Task to complete
Go through the listing below and return each line that includes "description".
--- START ---
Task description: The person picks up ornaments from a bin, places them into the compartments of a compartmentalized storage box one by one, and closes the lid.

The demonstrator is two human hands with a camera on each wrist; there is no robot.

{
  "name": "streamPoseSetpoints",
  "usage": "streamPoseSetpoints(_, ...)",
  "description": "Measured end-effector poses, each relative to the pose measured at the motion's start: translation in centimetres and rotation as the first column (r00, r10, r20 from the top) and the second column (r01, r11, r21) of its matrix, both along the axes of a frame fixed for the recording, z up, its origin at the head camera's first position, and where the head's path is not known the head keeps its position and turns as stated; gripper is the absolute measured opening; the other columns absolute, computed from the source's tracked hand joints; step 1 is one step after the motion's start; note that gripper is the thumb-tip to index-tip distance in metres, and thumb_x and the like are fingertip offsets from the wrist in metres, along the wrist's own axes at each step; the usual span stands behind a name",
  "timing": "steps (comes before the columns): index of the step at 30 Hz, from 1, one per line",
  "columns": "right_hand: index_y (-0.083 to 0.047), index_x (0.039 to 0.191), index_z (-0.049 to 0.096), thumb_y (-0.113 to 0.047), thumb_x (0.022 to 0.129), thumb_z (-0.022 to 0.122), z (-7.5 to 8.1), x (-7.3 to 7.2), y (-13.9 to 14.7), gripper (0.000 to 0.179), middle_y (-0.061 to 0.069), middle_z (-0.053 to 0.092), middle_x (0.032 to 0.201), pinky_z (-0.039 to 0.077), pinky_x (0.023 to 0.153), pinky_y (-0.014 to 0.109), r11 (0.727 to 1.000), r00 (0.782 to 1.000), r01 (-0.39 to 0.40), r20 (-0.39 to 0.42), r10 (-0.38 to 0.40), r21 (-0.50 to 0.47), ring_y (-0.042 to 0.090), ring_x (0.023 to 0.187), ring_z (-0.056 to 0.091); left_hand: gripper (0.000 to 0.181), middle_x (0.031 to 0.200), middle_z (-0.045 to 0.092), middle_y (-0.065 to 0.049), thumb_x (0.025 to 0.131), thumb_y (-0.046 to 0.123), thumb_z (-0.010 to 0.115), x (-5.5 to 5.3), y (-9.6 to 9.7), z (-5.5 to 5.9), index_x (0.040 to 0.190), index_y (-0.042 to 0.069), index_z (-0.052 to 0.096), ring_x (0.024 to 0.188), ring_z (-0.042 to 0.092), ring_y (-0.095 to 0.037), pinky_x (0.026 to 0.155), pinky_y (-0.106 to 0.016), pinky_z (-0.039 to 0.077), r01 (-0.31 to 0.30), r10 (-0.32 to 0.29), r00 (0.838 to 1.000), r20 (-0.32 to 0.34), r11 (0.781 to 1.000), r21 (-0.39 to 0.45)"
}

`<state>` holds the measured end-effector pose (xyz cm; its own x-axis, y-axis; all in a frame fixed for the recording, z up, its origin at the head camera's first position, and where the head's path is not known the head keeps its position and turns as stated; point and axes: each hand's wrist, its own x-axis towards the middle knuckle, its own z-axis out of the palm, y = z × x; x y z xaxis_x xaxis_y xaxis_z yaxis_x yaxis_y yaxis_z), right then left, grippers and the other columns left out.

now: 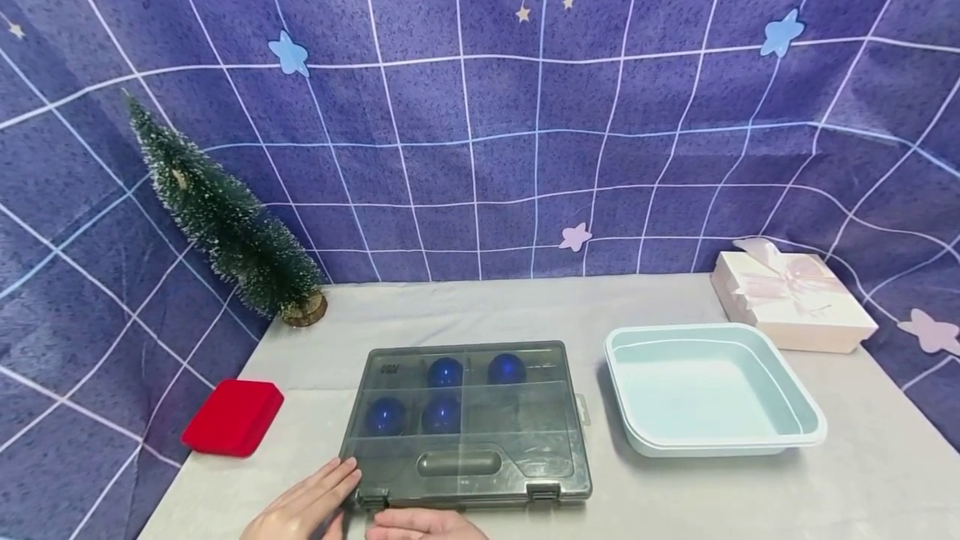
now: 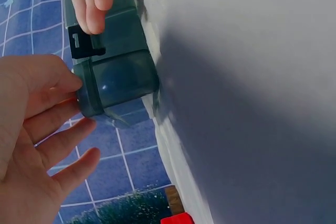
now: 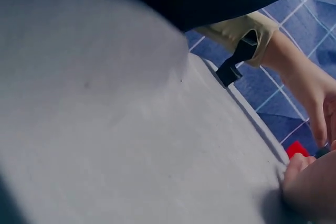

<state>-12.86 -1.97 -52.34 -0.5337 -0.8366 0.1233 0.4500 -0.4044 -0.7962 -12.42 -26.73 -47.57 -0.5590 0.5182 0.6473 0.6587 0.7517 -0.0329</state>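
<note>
A translucent dark-grey plastic case (image 1: pixel 517 457) lies flat on the table with its lid down. Several shiny blue balls (image 1: pixel 386 417) show through the lid in its compartments. My left hand (image 1: pixel 303 507) touches the case's front left corner, its fingers loosely extended along the side. At the front edge, my right hand (image 1: pixel 423 526) has straight fingers beside the left black latch (image 2: pixel 81 43); whether they touch it is unclear. The right latch (image 1: pixel 543 492) also sits on the front edge. In the right wrist view, the hands are partly cut off at the right.
A pale blue plastic tray (image 1: pixel 626 427) stands right of the case, with a pink gift box (image 1: pixel 813 327) behind it. To the left are a red box (image 1: pixel 234 417) and a small frosted Christmas tree (image 1: pixel 232 232). A purple-blue grid curtain (image 1: pixel 502 148) surrounds the white-covered table.
</note>
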Motion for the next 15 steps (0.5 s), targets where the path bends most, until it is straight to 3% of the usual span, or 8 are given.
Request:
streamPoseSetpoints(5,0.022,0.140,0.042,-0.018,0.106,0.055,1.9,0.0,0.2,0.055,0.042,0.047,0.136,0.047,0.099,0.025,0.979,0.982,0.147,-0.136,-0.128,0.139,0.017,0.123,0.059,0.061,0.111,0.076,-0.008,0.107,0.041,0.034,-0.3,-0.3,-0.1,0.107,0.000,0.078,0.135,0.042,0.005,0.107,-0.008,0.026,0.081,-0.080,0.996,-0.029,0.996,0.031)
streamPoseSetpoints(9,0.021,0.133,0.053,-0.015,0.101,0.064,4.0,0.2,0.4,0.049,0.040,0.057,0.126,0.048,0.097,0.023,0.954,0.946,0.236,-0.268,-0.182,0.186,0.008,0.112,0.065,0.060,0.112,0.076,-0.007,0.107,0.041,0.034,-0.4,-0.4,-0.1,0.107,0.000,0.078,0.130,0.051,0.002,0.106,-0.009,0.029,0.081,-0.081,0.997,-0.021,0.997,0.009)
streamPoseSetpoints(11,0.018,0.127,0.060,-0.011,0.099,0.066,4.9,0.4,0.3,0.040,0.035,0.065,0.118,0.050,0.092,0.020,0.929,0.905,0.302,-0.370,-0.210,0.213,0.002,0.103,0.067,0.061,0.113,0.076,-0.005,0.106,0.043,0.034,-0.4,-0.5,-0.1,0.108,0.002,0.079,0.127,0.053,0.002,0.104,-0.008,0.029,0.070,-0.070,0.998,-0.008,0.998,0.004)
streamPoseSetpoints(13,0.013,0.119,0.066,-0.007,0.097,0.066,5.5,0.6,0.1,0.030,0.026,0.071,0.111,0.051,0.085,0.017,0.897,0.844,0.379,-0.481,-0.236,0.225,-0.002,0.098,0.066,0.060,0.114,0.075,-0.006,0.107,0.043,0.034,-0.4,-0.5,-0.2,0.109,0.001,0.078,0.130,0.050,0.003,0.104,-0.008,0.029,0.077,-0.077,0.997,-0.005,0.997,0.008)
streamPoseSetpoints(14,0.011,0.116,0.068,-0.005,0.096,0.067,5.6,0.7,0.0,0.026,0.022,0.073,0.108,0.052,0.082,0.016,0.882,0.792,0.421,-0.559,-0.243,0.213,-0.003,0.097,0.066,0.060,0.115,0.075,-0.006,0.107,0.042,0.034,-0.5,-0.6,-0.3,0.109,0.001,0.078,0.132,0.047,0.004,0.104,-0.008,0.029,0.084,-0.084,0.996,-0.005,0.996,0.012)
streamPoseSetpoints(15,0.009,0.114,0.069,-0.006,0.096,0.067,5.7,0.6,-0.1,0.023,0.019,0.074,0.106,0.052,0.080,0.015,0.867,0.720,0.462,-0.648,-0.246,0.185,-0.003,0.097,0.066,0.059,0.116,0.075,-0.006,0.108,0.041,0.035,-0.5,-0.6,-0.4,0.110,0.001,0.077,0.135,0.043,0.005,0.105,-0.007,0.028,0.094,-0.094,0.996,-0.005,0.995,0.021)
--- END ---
Output of the task
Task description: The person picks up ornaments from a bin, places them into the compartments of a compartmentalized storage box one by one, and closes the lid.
  "description": "Measured end-effector poses, each relative to the pose measured at the motion's start: translation in centimetres and rotation as the first column (r00, r10, r20 from the top) and the second column (r01, r11, r21) of its matrix, both along the axes of a frame fixed for the recording, z up, its origin at the head camera's first position, and where the head's path is not known the head keeps its position and turns as stated; gripper is the absolute measured opening; the other columns absolute, computed from the source's tracked hand joints; step 1 is one step after the motion's start; note that gripper is the thumb-tip to index-tip distance in metres, and thumb_x and the like are fingertip offsets from the wrist in metres, along the wrist's own axes at each step; the usual span stands behind a name",

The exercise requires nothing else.